Exercise prompt: For the data below, report how many lines contain the string "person" and write nothing more.

Dataset extract:
════

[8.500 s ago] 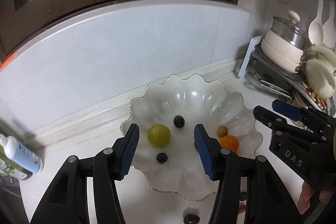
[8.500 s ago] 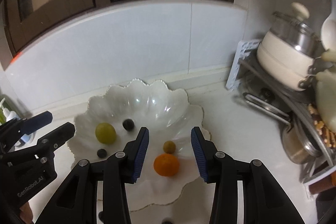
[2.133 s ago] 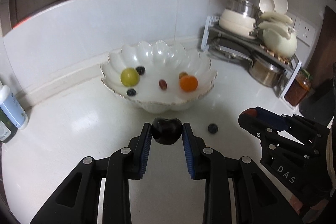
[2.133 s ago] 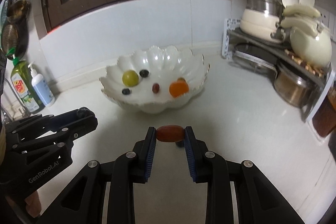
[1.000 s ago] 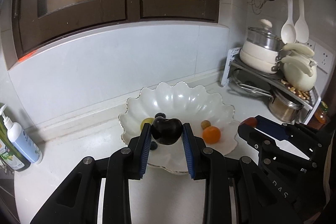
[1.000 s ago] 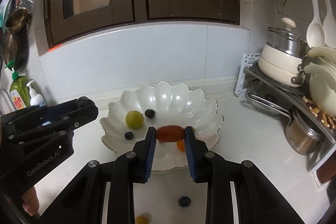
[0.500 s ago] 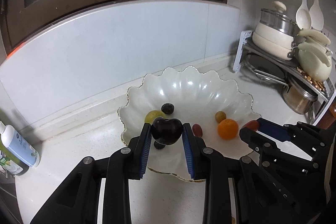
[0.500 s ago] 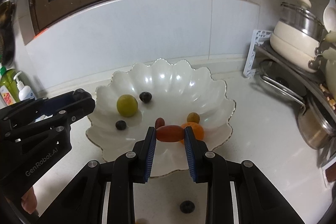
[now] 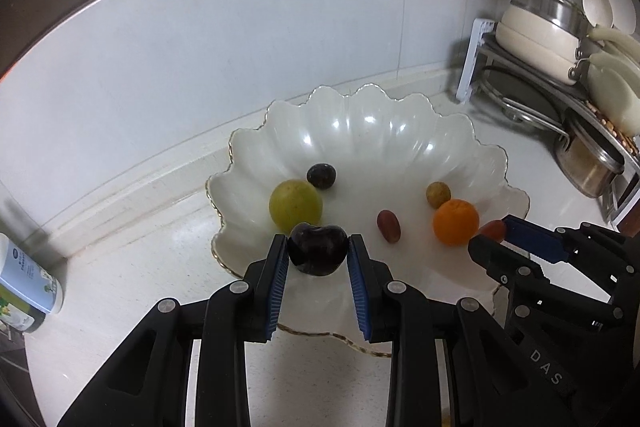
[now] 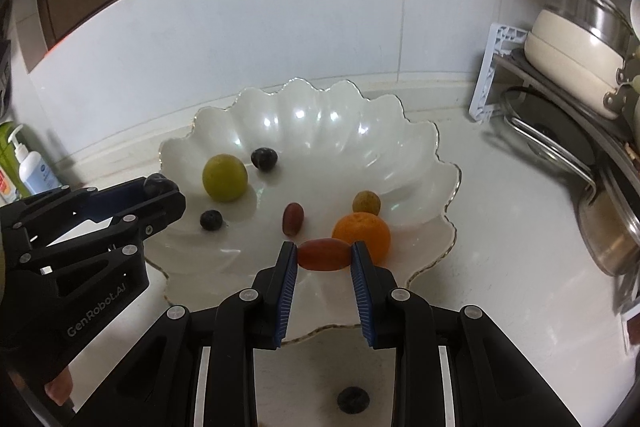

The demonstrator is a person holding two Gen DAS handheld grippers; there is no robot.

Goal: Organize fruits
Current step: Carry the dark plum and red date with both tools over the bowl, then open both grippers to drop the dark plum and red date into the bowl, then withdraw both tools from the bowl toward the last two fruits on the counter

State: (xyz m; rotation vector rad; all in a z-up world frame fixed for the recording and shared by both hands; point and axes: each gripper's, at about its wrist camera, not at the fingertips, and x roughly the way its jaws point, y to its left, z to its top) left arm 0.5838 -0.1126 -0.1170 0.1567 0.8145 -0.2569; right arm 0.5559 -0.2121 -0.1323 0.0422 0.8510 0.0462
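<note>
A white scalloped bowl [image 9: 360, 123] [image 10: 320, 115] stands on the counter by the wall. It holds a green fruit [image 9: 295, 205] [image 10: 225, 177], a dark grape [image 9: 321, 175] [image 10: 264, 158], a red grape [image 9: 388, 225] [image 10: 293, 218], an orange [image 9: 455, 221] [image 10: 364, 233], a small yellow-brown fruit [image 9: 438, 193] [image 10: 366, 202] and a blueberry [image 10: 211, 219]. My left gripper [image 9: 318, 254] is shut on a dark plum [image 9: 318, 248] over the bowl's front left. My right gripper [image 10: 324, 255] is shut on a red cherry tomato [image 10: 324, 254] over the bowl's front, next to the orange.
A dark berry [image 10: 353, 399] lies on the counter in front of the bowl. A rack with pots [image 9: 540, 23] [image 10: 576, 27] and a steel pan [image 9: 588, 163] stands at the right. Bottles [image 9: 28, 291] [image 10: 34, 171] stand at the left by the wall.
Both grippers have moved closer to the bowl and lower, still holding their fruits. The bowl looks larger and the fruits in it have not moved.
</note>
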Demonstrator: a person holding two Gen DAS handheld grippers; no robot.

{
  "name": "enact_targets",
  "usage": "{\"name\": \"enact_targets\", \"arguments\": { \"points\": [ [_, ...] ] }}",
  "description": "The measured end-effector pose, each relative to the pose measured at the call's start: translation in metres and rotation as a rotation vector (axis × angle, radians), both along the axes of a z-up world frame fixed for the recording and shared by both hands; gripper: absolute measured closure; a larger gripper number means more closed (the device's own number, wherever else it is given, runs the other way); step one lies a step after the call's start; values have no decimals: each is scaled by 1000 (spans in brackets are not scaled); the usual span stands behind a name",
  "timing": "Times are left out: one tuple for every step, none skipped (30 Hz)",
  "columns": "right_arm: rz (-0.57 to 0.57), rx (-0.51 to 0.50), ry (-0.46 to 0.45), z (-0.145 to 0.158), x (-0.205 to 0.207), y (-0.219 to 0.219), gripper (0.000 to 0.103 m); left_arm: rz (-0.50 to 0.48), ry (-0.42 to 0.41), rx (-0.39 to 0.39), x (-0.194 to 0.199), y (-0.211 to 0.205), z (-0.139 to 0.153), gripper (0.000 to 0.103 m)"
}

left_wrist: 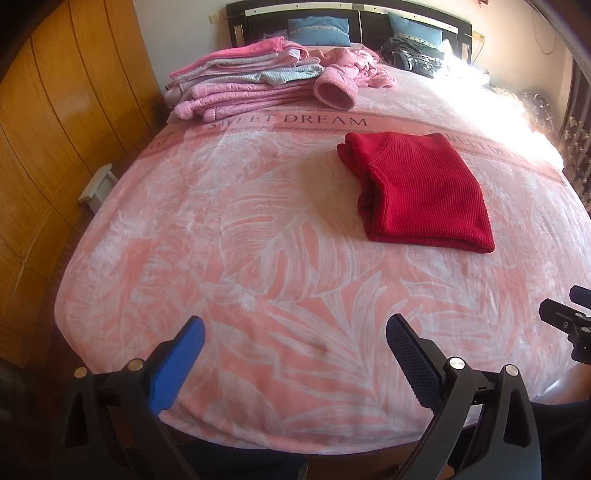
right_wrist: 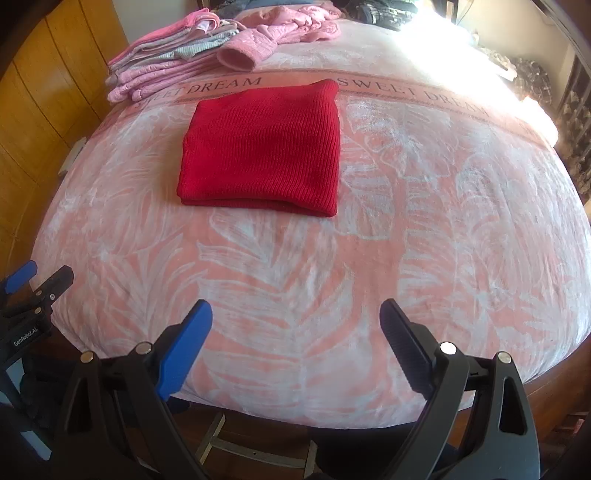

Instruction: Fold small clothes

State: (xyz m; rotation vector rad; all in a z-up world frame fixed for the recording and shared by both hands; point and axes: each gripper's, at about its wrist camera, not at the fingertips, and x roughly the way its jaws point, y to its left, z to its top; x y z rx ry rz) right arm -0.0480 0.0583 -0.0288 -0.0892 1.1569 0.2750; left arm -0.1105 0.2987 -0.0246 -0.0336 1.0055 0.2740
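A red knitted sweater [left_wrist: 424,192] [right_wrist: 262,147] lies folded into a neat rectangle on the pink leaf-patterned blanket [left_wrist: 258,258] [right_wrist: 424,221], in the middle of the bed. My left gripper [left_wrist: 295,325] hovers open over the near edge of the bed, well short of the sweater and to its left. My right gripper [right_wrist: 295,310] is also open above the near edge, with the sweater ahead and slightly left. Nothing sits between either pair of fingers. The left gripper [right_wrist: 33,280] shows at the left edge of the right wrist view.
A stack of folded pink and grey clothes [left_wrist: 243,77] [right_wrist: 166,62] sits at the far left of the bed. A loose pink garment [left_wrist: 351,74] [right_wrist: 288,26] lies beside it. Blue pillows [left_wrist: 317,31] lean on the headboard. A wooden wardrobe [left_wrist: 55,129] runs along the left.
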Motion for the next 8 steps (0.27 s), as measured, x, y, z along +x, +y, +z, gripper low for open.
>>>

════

Final answer: 2